Арден от всей души надеясь, что голос не выдает ее нервозность.
— Судя по всему, вы заняты написанием многочисленных посланий. Я предположил, что это открытки домой. Что-то типа: «Желаю тебе побывать здесь».
Голос был ясным, настоящий густой баритон без хрипотцы, а тон — странно интимным.
Она улыбнулась, помня, что должна изображать беспечное безразличие.
— Нет. Не открытки. На самом деле нет такого человека, который тосковал бы по мне.
— Тогда никто не станет возражать, если я присоединюсь к вам.
— Я могу возразить.
— Правда?
Не смея выдать ликование, Арден помолчала, успокаивая тяжело бьющееся сердце, потом произнесла:
— Нет, пожалуй, нет.
Мужчина бросил под стул матерчатую сумку, сел напротив и, нагнувшись над усыпанным бумажками столом, представился:
— Дрю Макаслин.
Она пожала протянутую руку.
— Арден Джентри.
Она дотронулась до него! Глядя на их соединенные руки, изумилась такому чуду — их первому физическому контакту, ведь…

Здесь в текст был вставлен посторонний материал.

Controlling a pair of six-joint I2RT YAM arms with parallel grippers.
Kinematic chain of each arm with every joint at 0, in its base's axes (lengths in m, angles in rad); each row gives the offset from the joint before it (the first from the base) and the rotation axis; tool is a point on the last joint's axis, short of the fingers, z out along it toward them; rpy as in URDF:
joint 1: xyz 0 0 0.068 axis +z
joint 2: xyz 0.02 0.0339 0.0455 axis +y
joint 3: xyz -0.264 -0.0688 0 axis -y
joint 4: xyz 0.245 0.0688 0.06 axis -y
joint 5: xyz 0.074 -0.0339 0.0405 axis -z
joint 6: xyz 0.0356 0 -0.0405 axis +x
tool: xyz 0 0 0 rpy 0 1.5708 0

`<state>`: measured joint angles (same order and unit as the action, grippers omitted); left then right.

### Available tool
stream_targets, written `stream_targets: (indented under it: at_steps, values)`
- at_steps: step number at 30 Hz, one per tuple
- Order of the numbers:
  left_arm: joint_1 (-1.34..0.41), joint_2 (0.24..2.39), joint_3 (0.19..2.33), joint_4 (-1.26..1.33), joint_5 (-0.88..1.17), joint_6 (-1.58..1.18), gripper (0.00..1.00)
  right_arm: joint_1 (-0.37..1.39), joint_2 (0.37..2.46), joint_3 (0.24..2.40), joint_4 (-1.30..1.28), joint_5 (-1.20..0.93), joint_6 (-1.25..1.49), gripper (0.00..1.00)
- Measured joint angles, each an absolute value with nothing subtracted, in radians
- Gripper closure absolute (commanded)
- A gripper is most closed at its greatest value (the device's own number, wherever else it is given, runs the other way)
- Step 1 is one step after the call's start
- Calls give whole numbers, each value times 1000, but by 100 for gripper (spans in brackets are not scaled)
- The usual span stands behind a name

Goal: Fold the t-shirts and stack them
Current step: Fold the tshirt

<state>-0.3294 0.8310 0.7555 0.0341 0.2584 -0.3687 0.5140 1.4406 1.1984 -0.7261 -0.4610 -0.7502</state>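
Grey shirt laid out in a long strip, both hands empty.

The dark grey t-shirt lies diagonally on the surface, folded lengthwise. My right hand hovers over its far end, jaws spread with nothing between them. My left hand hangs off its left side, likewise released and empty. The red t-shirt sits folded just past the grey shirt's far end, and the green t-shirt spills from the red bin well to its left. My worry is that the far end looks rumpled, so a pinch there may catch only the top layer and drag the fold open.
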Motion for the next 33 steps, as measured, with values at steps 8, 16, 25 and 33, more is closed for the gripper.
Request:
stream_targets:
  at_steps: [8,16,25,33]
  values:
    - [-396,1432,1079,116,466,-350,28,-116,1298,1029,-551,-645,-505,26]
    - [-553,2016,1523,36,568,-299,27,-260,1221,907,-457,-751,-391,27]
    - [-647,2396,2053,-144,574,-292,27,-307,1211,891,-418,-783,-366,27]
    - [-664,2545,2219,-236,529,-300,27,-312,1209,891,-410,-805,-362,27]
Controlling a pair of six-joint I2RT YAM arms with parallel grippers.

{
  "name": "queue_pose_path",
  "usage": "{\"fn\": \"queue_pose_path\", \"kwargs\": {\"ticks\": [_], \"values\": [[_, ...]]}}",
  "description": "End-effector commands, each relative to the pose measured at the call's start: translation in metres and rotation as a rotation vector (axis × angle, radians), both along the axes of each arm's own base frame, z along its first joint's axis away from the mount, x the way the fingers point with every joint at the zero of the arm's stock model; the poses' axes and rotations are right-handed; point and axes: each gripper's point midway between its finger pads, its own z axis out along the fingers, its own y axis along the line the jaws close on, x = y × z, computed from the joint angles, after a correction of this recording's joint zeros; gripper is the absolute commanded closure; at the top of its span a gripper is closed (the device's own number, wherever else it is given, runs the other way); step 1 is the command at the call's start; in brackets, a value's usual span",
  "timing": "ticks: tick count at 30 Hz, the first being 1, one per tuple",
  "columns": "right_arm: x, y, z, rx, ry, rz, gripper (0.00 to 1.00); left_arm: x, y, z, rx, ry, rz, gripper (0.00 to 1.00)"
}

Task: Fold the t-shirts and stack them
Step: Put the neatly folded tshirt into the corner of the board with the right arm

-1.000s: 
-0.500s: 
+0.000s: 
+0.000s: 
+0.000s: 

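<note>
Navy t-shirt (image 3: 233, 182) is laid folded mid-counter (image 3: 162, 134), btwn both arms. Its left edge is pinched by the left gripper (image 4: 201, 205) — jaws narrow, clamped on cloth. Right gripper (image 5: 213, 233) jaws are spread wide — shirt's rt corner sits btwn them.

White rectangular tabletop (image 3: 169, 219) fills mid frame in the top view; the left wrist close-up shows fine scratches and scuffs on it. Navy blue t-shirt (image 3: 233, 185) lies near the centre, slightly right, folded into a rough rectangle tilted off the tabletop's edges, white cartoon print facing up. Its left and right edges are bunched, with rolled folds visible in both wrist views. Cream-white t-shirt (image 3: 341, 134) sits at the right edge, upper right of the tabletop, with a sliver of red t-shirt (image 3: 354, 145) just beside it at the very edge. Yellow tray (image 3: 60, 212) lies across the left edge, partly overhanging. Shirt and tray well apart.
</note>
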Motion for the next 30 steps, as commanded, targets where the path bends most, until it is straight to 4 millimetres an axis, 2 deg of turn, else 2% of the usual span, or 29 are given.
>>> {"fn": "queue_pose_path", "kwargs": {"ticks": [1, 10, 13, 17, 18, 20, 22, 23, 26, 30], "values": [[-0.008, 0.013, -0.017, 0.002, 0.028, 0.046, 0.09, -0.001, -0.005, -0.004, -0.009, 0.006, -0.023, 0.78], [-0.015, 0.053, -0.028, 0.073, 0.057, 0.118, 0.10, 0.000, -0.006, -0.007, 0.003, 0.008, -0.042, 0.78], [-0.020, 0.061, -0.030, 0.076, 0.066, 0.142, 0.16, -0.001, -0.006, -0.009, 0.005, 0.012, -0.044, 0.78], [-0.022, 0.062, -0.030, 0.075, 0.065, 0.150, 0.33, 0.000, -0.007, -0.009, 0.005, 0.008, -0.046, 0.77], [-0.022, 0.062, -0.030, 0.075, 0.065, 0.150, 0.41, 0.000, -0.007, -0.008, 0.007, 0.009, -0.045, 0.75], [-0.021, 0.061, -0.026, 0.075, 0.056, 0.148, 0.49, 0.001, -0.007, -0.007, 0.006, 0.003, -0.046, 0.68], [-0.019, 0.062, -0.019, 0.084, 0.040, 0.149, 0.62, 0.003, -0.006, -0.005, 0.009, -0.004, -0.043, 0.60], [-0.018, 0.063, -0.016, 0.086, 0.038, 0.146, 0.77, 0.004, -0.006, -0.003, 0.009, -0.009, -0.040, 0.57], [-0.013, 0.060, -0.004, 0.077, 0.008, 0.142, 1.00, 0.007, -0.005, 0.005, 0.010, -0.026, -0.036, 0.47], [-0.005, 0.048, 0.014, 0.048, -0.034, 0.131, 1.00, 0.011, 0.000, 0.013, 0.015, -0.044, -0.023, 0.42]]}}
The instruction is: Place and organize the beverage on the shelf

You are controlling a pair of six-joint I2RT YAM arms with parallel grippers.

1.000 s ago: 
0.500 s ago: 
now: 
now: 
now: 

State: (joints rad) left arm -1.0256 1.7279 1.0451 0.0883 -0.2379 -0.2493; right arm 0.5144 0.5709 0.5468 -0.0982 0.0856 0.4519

— Вы в отпуске? — вежливо поинтересовался он.
Она выпустила его пальцы и откинулась на спинку стула, пытаясь избавиться от неуместного легкомысленного восторга.
— Не совсем. И по делу и ради удовольствия.
Дрю махнул официанту.
— Хотите чего-нибудь еще? — спросил он, указывая на ее стакан.
— Ананасовый сок, — улыбнулась Арден.
— Все правильно, вы — приезжая, поэтому еще не начало тошнить от этой штуки.
Жаль, что у него настолько приятная улыбка. Чрезмерная сексуальная привлекательность отвлекала от причины, по которой она стремилась познакомиться с ним, втереться в доверие и, если получится, стать его другом.